Quando eu comprei a passagem, a moça da bilheteria deu uma risadinha irônica. Pensei brevemente no que podia ser tão idiota assim em comprar aquela passagem, mas conclui que ela deveria era estar louca e fui tomar o café com pão de queijo da estação. Café, pão de queijo e estações de trem tem uma força anos trinta incrível, então rapidamente todas as cores decaíram a tons de sépia e as roupas se tornaram aquelas coisas charmosas, desconfortáveis e quentes de muito tempo atrás.
É curioso que em pleno século vinte e um o único jeito de se chegar naquela montanha seja de trem. Eu não devia perder tempo indo até uma montanha besta; eu devia ser Maomé. Mas eu não sou, e preciso ir até a porra da montanha.
Café nos anos trinta era engraçado, foi a primeira coisa que eu descobri. Quer dizer, ele era todo plantado aqui e era muito que sempre sobrava, então é algo de incrivel como o grão era mais fresco.
A segunda coisa que eu descobri é que pouquíssima gente entrava nesse trem. Uns solitários de capotes, umas jovens donzelas ingênuas e alguns boêmios cheios de conhaque e ópio. Ninguém embarcava acompanhado, e as pessoas na estação pareciam olhar curiosas em volta, todas com a mesma ironia contente da mulher que vendeu a passagem. A fila andou, um moço recebeu minha passagem; ele não falou com mais ninguém, mas na minha vez, me fitou nos olhos, e me disse com uma clareza solene: "Até que o trem pare, você não pode sair." Eu concordei com o pescoço, embaraçado pelo conselho um tanto ridículo e óbvio que acabara de ouvir. Um monte de silenciosos depois de mim, até que finalmente partimos.
Duas horas de trilhos e a paisagem urbana já deu lugar a pés de café e vacas. Na terceira, já podia ver a montanha lá no horizonte; meio azulada, como dizem que é o Olimpo, porque nessas horas a gente fica querendo ser heróico que nem aqueles intelectuais que sempre falam de coisas gregas.
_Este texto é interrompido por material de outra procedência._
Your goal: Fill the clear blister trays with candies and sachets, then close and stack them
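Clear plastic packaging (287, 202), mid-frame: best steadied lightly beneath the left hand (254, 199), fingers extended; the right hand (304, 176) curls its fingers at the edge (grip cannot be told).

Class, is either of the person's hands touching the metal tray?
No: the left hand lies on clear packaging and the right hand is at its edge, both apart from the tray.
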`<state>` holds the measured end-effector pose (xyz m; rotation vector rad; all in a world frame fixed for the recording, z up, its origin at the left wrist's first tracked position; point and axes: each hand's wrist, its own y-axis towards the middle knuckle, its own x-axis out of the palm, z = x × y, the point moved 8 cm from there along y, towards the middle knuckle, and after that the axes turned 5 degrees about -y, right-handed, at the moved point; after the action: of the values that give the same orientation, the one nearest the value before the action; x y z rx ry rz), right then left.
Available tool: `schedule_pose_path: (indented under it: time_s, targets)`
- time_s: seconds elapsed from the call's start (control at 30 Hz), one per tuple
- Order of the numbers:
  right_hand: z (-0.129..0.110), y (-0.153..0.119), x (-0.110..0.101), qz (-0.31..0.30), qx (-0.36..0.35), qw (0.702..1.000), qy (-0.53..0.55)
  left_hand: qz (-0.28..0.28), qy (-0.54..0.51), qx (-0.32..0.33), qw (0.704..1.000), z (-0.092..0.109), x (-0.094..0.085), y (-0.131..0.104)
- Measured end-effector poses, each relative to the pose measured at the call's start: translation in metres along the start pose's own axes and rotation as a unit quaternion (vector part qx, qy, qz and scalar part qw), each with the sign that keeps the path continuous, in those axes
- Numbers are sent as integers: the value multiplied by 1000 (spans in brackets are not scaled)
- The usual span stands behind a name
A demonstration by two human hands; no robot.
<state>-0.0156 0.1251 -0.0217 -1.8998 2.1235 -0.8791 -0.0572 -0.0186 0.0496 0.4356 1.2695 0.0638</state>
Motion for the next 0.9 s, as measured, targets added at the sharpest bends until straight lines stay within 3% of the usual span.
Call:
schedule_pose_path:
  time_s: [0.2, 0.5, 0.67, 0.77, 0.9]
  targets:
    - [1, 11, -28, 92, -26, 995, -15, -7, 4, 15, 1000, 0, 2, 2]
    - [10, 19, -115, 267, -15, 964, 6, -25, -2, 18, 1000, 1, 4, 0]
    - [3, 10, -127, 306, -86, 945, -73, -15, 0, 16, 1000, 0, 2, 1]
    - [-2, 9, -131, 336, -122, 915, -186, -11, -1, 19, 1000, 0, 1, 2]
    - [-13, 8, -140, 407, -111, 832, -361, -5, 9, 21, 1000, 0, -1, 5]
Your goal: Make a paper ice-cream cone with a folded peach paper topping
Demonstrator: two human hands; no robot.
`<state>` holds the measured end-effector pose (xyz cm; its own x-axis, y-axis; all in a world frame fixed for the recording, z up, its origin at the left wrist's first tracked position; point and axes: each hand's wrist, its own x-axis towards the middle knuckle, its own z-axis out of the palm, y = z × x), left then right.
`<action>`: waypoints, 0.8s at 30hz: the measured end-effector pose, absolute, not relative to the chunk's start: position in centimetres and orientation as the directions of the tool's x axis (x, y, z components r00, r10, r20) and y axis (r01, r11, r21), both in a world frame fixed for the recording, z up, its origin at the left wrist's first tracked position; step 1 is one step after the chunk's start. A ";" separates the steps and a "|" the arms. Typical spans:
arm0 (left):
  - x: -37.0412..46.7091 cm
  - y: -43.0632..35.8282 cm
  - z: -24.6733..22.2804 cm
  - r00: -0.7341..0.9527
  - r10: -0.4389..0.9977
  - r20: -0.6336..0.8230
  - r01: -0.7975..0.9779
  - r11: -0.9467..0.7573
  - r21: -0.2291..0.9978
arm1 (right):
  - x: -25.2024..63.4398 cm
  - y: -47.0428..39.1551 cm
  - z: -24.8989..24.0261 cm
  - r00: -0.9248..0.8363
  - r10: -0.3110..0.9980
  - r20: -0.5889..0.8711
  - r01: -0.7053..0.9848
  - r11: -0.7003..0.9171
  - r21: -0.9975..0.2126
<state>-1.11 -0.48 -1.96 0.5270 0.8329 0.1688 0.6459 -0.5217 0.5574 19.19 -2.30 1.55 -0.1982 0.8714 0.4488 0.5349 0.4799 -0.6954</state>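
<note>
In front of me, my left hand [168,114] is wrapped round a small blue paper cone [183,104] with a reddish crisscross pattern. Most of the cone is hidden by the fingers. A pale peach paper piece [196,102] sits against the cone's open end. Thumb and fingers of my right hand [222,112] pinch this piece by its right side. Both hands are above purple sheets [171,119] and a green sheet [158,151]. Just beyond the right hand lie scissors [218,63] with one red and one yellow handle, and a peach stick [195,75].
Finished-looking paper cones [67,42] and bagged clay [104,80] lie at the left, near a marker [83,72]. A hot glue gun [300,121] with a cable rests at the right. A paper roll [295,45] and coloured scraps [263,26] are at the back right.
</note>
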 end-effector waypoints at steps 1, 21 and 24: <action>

Achei que até o fim do dia chegaríamos, até entrar num túnel escuro e terivelmente longo. Passou a noite toda lá, e talvez alguma manhã. Claustrofóbico demais, mal consegui dormir. Quando acordei, a montanha estava lá atrás. Perguntei ao moço que conferia o bem estar dos passageiros. "Por ali não havia acesso; acalme-se, agora já estamos quase chegando. O senhor não pensou que seria uma linha reta, não é mesmo?"
Eu me senti idiota de ter acreditado na linearidade. Está bem, que venham as curvas, já estamos chegando. Curvas e curvas e mais curvas, e já voltamos a direção da montanha. Há um mar de morros. As curvas sobem e descem e contornam cada um dos morros, e depois pontes passam por cima dos morros e das curvas, e a noite acontece e desacontece, e ainda estamos chegando. "Agora falta tão pouco, por favor se acalme."
Só as vezes, parece que estamos chegando realmente mais perto, e então, curva! e estamos de novo sempre a mesma distância. Nunca a montanha. Sempre falta tão pouquinho; o trem nunca pára. Eu não aguento mais. Preciso descer. Vou até a porta do vagão. A janela tem o rosto da balconista, ela sorri e diz "o senhor não pode descer de um trem em movimento." A porta não abre. Agh! "Por favor, senhor, se acalme e sente. Nós já estamos quase lá."
É mentira, a montanha não chega, o trem não pára. E eu não posso descer.
Um dia a gente aprende a ser feliz só de ver a paisagem e ouvir o som dos trilhos, sempre sorrindo com a idéia de que vamos à montanha.